## TASK DIRECTIONS
Set down a word-for-word copy of the data below, limited to the lines from the first through the line with "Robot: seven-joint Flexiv".

## PROVIDED DATA

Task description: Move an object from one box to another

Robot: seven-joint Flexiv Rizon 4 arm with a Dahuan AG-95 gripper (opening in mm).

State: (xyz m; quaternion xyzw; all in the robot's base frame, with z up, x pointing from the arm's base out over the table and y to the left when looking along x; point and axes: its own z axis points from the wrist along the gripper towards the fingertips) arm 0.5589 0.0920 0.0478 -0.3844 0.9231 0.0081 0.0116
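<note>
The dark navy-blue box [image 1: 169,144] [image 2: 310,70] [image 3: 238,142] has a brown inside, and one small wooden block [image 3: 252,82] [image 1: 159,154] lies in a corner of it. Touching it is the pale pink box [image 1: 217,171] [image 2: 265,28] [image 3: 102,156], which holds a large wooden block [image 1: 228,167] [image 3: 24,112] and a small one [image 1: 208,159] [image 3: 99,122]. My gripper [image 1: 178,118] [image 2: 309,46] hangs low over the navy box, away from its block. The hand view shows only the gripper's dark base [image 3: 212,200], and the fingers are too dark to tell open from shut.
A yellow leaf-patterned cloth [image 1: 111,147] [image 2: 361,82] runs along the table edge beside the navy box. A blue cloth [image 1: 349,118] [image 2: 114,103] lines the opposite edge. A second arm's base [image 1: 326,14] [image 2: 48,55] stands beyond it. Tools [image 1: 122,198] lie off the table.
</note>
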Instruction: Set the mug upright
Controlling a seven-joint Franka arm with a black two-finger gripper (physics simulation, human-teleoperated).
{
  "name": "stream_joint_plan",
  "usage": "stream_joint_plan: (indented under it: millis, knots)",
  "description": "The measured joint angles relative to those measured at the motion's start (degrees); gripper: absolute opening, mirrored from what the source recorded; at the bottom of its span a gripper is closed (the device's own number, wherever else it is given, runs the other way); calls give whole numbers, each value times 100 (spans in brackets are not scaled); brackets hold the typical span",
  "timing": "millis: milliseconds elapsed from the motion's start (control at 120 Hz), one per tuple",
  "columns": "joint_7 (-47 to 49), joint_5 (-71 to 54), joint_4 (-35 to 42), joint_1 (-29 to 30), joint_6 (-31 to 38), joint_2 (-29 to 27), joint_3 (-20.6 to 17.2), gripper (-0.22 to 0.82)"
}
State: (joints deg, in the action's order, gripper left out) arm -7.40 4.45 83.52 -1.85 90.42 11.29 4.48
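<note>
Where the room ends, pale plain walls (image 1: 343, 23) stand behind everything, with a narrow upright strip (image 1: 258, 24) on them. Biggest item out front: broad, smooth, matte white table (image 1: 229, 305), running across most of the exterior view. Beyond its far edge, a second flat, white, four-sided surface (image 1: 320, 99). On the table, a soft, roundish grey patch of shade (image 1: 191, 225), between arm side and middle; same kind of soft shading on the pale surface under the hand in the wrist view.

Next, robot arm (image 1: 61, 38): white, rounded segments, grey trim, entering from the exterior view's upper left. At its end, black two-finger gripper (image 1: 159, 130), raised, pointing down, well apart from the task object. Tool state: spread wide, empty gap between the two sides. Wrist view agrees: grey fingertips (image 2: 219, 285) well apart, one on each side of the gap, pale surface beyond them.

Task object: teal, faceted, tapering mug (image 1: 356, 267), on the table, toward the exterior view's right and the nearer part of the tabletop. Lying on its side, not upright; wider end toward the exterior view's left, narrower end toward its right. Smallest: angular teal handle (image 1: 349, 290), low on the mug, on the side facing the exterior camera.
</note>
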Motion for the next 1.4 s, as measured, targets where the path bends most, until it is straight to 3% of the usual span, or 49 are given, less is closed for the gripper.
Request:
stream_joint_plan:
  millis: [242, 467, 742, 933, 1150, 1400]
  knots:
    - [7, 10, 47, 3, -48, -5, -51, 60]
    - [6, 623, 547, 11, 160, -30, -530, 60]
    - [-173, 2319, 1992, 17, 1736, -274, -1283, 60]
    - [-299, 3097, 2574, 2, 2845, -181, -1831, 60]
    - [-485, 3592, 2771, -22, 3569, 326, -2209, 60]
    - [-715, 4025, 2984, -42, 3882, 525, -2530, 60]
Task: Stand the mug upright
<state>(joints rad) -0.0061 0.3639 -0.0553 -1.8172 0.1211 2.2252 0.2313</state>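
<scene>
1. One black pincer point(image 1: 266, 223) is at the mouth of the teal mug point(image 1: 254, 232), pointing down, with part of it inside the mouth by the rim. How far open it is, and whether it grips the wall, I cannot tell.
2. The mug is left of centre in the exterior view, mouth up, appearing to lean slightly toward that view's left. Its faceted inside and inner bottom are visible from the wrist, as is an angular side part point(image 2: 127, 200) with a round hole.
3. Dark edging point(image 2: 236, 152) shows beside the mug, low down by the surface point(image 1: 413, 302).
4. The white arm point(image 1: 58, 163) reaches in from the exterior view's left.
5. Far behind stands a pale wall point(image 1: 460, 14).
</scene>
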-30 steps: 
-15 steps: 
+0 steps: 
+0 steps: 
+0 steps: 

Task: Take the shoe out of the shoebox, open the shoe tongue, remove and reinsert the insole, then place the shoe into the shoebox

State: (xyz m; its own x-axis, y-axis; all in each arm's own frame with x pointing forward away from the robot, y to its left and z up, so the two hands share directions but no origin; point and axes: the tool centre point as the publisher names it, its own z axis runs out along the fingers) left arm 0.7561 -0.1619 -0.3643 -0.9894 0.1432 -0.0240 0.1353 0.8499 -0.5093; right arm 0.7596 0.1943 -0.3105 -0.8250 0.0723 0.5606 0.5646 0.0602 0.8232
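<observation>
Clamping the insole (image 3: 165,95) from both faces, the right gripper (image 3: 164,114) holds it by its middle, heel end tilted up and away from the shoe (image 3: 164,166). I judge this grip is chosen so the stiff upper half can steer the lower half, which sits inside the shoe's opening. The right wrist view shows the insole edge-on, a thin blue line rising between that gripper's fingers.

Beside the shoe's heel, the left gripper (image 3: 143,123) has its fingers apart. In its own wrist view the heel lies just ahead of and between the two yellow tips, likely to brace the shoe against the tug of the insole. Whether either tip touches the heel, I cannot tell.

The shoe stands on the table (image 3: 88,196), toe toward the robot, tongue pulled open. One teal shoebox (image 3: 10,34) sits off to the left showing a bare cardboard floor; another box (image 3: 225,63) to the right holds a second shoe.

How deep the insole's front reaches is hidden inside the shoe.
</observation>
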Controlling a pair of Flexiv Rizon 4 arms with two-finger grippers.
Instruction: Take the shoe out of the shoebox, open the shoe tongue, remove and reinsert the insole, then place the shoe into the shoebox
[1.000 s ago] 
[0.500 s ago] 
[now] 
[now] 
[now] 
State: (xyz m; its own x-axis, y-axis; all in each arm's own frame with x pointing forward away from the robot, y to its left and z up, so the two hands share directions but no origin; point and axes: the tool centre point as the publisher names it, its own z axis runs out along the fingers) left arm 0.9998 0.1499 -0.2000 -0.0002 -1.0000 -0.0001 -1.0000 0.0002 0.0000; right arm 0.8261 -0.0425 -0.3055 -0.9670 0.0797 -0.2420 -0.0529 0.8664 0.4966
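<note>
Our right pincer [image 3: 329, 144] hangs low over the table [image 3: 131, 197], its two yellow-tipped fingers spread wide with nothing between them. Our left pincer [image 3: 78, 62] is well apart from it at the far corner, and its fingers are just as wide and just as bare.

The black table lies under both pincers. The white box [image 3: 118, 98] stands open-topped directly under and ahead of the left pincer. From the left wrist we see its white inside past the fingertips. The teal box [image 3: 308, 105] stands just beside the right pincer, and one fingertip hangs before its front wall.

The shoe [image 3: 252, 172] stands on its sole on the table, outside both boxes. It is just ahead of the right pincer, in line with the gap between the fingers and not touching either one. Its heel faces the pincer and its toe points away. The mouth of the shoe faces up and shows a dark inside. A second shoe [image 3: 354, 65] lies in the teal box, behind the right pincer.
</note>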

## ANSWER FOR THIS EXERCISE
Task description: Move an object from one box to another

Robot: seven-joint Flexiv Rizon 4 arm with a Dahuan AG-95 gripper (opening in mm).

The complete answer has now been given.